-- Directions for this task --
Each line below from the line with "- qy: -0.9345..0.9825" to the line with "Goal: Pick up" must be copied exactly, including those two, and no picture may appear in the copy.
↓↓↓
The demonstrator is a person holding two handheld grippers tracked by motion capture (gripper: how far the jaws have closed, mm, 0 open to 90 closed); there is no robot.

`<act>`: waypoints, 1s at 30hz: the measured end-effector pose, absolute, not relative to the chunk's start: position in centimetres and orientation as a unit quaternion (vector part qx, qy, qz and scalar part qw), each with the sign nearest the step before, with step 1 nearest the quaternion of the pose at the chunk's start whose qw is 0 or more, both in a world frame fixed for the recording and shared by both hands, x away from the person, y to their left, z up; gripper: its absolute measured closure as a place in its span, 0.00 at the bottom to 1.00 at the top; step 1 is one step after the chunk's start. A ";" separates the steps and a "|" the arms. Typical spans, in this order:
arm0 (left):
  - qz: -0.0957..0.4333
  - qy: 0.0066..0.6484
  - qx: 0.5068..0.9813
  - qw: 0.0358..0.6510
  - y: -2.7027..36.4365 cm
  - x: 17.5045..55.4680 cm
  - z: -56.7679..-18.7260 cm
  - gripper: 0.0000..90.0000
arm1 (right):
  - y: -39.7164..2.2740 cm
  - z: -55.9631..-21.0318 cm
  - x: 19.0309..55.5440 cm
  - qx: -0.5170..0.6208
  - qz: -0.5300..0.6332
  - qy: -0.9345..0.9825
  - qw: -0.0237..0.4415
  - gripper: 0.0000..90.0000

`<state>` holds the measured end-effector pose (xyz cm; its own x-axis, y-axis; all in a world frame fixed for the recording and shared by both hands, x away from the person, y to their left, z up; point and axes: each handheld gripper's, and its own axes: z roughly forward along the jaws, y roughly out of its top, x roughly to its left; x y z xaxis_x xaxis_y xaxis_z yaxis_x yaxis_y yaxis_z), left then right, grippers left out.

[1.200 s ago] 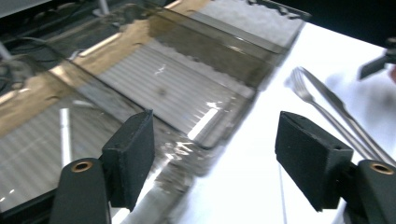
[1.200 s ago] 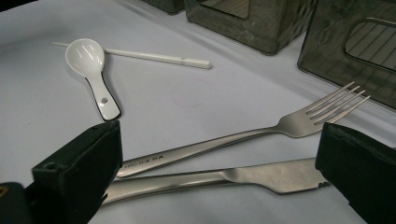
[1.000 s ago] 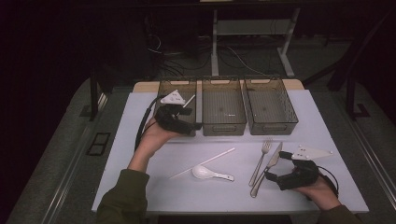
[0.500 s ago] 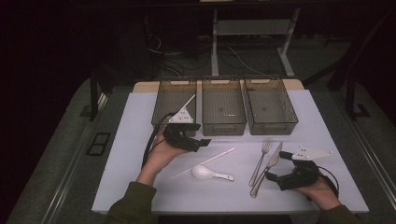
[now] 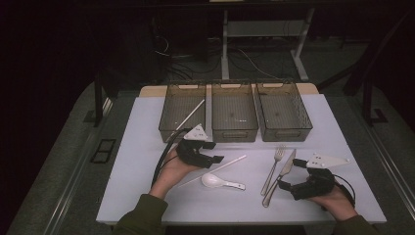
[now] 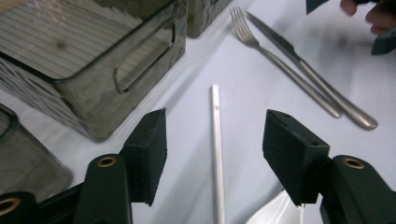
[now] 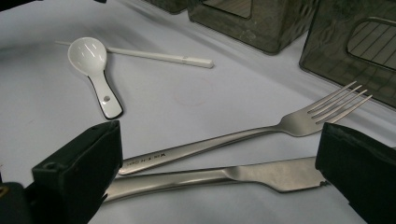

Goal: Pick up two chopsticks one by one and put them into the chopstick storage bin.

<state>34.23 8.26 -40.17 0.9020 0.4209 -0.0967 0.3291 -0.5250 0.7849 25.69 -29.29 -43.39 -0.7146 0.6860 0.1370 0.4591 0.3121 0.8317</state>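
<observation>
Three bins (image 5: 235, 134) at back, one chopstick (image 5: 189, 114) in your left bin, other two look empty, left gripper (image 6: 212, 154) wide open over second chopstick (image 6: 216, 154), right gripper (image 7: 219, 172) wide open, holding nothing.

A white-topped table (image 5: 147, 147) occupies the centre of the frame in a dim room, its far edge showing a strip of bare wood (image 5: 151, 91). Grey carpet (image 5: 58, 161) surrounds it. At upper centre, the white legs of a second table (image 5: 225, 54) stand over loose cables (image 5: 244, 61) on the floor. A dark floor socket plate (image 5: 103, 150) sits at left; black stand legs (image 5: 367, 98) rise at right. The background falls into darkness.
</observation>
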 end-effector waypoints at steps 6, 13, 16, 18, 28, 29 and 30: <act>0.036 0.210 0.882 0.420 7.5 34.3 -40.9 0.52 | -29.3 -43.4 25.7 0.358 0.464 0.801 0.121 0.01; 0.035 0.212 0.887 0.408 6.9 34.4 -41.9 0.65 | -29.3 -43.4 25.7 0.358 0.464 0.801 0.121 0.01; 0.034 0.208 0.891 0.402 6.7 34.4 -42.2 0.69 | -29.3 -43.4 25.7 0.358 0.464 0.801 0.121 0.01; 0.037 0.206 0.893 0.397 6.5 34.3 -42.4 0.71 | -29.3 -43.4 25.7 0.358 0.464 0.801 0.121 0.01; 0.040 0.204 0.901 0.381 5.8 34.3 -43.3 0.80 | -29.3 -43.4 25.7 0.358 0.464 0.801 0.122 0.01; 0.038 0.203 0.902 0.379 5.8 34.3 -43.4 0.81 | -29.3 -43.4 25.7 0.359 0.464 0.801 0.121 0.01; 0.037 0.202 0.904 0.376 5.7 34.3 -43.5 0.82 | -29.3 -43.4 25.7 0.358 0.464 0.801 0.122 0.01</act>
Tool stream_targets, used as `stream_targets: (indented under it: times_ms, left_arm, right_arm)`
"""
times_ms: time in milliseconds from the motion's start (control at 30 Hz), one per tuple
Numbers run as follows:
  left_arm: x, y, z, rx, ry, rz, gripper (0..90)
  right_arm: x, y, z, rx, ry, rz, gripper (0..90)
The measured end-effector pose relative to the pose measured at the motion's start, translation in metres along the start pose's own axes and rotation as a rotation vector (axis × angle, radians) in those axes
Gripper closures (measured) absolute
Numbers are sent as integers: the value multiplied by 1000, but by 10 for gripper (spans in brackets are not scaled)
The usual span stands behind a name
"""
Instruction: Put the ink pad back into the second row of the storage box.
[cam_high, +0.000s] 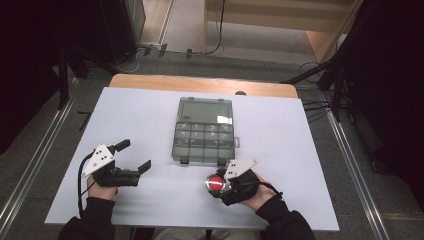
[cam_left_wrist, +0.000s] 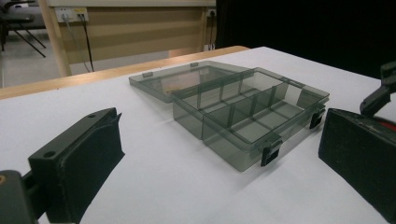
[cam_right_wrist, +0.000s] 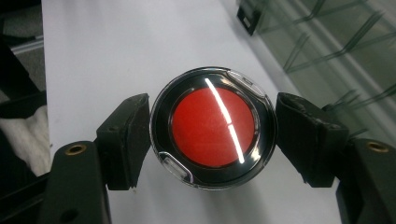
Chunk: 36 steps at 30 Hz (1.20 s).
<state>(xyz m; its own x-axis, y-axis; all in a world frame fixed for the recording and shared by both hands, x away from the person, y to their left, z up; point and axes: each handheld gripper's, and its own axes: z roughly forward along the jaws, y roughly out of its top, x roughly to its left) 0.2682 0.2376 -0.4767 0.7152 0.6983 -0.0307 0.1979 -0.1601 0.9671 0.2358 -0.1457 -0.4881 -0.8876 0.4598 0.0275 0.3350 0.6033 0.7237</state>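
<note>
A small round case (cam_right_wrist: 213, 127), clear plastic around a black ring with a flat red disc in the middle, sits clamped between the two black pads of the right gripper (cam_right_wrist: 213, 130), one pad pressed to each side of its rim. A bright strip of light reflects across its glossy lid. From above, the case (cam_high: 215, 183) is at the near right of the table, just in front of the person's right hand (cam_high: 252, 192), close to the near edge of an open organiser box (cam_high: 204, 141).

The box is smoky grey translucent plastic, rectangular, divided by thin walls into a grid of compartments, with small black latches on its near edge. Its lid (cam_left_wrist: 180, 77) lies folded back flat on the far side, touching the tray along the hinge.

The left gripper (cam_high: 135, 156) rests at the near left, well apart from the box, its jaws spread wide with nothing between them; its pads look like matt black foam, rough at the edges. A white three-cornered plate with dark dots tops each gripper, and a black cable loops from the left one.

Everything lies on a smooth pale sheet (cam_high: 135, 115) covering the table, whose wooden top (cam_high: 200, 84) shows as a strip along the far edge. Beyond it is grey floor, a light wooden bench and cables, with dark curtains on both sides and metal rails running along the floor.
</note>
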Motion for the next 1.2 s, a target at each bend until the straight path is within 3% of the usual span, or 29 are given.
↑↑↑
-- Response to this task --
  - qy: -0.9345..0.9825
  - qw: -0.0237..0.4415
  - gripper: 0.0000..90.0000

`<state>` holds the measured end-effector pose (xyz cm; its own x-axis, y-axis; all in a world frame fixed for the recording and shared by both hands, x away from the person, y to their left, z up; point and axes: each handheld gripper's, and its own axes: z roughly forward along the jaws, y roughly out of its top, x roughly to its left; x y z xaxis_x xaxis_y xaxis_z yaxis_x yaxis_y yaxis_z), left then right, grippers left out.

[1.200 s ago] 
[1.200 s ago] 
[1.000 s ago] 
[0.500 s ago] 
[now] 
[now] 
[now] 

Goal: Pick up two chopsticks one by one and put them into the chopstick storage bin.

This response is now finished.